EUM Monitor (Web UI)

The EUM (End User Monitoring) monitor type executes multi-step user journeys in a real web browser, exactly as an end user would experience them. This page is the full specification of the EUM engine: capabilities, scenario script functions, TOTP/MFA support, and secrets/key-vault integration.

Overview

Property Value
Engine Selenium 4 WebDriver + BrowserMob proxy
Browsers Chrome, Firefox, Edge
Scenario source Recorded with MNS IDE (or Selenium IDE)
Database exec.db
Runs on The Monitor probe

EUM scenarios are executed headless by default on the probe; each run replays the recorded journey, measures every declared transaction, and reports timings, screenshots, video, and HAR data back to the Webserver.


Capabilities

  • Multi-step transaction recording (via MNS IDE or Selenium IDE)
  • Individual transaction timing with critical/major thresholds, enriched with window.performance browser metrics
  • Screenshot capture: on error, per transaction, or on every step (photo mode)
  • Video recording of the entire execution
  • HAR (HTTP Archive) capture of all network traffic through the embedded proxy
  • TOTP (Time-based One-Time Password) support for 2FA / MFA
  • Encrypted credentials — embedded (AES) or retrieved from an external key vault at runtime
  • Corporate proxy configuration
  • Visual similarity checking

Scenario Script Functions

Scenario files are generated by the MNS IDE recorder and call the following built-in functions:

Function Purpose
mnsStartTransaction(name, timeout, critical_ms, major_ms) Start a named, timed transaction with thresholds
mnsStopTransaction() Stop the current transaction and record its timing + window.performance metrics
captureScreenshotReport(...) Capture a screenshot into the run report
highlightElement(element) Visually highlight an element before interacting with it
acceptCookie(...) Dismiss cookie-consent banners
waitForWindow(...) Wait for and switch to a new browser window/tab
MNSDecrypt("...") Decrypt an embedded encrypted credential at runtime

Example:

mnsStartTransaction("Login Page", 30, 5000, 3000)  // name, timeout, critical_ms, major_ms
driver.findElement(By.id("username")).sendKeys("user")
driver.findElement(By.id("password")).sendKeys(MNSDecrypt("q1hjZXR0ZSBjbGUgZXN0..."))
driver.findElement(By.id("submit")).click()
mnsStopTransaction()

TOTP / MFA Support

The EUM engine can generate TOTP codes during a scenario, allowing monitors to log in to applications protected by two-factor authentication.

Supported specification: RFC 6238

Parameter Value
Algorithm HMAC-SHA1
Code length 6 digits
Time step 30 seconds
Shared secret encoding Base32

These are the same parameters used by Google Authenticator, so any identity provider offering a “Google Authenticator”-style TOTP enrollment is compatible — including Okta, Microsoft Entra ID, Google, and Duo.

The TOTP shared secret is stored AES-encrypted and delivered to the engine at runtime through the TOTP_SECRET_<urlTitle> environment variable.

Okta compatibility

Okta factor Supported
Google Authenticator factor (standard TOTP) ✅ Exact match with the supported parameters
Okta Verify — TOTP mode ✅ Capture the shared secret at enrollment time
Okta Verify — Push ❌ Proprietary push protocol, not TOTP
Custom TOTP factor with non-default parameters (SHA-256/512, 8 digits, time step ≠ 30 s) ❌ Not currently supported

Secrets & Key-Vault Integration

EUM scenarios never store passwords in clear text.
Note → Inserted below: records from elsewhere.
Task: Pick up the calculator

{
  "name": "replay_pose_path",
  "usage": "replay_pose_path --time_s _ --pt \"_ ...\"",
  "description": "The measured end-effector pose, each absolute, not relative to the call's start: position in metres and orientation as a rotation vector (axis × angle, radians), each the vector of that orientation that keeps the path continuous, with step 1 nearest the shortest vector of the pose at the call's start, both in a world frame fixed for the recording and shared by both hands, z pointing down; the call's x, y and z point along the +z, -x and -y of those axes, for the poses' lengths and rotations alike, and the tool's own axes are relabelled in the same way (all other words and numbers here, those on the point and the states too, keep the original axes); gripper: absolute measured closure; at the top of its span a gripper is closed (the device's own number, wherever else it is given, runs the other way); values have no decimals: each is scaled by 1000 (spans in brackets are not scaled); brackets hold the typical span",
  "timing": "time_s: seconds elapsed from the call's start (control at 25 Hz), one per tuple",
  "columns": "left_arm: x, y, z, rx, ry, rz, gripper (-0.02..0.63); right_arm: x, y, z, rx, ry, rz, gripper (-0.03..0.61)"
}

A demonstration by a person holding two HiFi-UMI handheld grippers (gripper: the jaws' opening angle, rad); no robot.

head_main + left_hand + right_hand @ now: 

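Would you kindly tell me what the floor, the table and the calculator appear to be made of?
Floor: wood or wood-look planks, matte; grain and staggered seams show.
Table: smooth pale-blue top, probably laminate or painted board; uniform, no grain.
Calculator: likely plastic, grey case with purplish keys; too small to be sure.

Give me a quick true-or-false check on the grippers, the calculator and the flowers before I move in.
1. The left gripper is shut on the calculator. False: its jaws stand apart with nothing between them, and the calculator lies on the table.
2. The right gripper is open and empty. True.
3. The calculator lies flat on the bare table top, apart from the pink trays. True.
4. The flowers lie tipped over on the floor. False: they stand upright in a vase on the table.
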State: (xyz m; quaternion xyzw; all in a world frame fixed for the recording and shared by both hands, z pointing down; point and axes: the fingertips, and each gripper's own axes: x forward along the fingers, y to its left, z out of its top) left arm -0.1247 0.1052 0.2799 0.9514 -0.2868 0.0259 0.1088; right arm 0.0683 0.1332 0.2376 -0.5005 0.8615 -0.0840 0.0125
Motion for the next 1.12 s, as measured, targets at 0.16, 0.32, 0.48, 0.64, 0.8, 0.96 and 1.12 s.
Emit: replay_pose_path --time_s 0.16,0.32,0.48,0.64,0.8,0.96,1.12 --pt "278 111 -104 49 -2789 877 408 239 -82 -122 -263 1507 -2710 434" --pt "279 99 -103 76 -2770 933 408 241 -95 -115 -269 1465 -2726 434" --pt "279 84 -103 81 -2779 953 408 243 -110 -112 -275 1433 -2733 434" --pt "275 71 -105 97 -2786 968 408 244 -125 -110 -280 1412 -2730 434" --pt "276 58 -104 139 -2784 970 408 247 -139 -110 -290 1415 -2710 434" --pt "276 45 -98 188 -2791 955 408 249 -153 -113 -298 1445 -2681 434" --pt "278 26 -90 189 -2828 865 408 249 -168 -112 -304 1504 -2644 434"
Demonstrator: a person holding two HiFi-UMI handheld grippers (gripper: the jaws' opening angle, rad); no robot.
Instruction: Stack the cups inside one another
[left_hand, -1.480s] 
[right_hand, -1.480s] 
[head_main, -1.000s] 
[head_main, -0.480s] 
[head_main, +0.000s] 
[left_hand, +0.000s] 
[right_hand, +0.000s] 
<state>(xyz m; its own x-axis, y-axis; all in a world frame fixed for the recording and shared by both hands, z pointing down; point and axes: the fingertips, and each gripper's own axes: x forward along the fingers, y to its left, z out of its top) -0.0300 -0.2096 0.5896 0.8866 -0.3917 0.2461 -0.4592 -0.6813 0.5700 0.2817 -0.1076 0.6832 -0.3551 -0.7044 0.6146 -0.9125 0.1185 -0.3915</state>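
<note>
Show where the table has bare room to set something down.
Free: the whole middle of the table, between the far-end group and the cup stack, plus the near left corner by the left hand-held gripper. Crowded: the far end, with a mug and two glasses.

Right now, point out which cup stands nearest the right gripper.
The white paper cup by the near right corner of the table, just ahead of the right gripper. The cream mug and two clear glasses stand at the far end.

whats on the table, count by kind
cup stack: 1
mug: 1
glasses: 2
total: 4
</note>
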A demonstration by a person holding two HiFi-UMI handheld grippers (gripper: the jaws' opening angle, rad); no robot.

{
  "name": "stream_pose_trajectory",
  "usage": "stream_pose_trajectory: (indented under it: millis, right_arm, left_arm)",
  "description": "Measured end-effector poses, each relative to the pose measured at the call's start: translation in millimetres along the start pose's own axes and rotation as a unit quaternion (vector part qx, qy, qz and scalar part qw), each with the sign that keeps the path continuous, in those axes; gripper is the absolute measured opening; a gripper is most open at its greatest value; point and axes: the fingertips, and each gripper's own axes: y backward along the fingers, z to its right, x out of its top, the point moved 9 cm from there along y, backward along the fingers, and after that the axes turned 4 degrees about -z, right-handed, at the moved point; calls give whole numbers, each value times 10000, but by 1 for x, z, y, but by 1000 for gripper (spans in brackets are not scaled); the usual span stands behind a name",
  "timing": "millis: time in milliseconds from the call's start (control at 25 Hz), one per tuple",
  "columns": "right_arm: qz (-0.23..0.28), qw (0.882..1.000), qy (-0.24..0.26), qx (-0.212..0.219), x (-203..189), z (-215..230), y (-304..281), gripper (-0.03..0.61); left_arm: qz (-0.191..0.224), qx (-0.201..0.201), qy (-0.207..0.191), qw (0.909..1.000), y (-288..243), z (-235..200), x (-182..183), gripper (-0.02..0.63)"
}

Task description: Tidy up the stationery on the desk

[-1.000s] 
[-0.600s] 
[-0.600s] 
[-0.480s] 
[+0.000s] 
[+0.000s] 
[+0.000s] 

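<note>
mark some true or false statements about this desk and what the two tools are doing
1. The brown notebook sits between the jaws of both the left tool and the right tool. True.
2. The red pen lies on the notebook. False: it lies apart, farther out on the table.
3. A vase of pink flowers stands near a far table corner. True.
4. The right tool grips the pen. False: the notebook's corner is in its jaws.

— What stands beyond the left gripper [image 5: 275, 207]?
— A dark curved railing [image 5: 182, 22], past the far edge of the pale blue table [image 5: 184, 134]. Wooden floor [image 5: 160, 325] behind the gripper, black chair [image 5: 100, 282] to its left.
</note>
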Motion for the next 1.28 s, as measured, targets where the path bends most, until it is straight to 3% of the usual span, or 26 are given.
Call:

Two mechanisms are available:

1. Embedded encrypted credentials

Passwords can be embedded directly in the scenario as AES-encrypted strings and decrypted at runtime with MNSDecrypt("..."). Operators generate the encrypted strings with the engine’s password-encrypt mode and paste them into the scenario.

2. External key vaults

Credentials can be retrieved at runtime from an external secrets manager, so they never appear in the scenario at all:

Provider vaultType
HashiCorp Vault hashicorp
Azure Key Vault azure
CyberArk Conjur cyberark

At execution time, the retrieved credentials are delivered to the scenario through per-monitor environment variables:

Environment variable Content
VAULT_USERNAME_<urlTitle> Username fetched from the vault
VAULT_PASSWORD_<urlTitle> Password fetched from the vault
TOTP_SECRET_<urlTitle> Encrypted TOTP shared secret

Vault connection settings (vaultType, URLs, tokens) are configured on the Monitor probe — see Monitor Configuration → Vault Integration.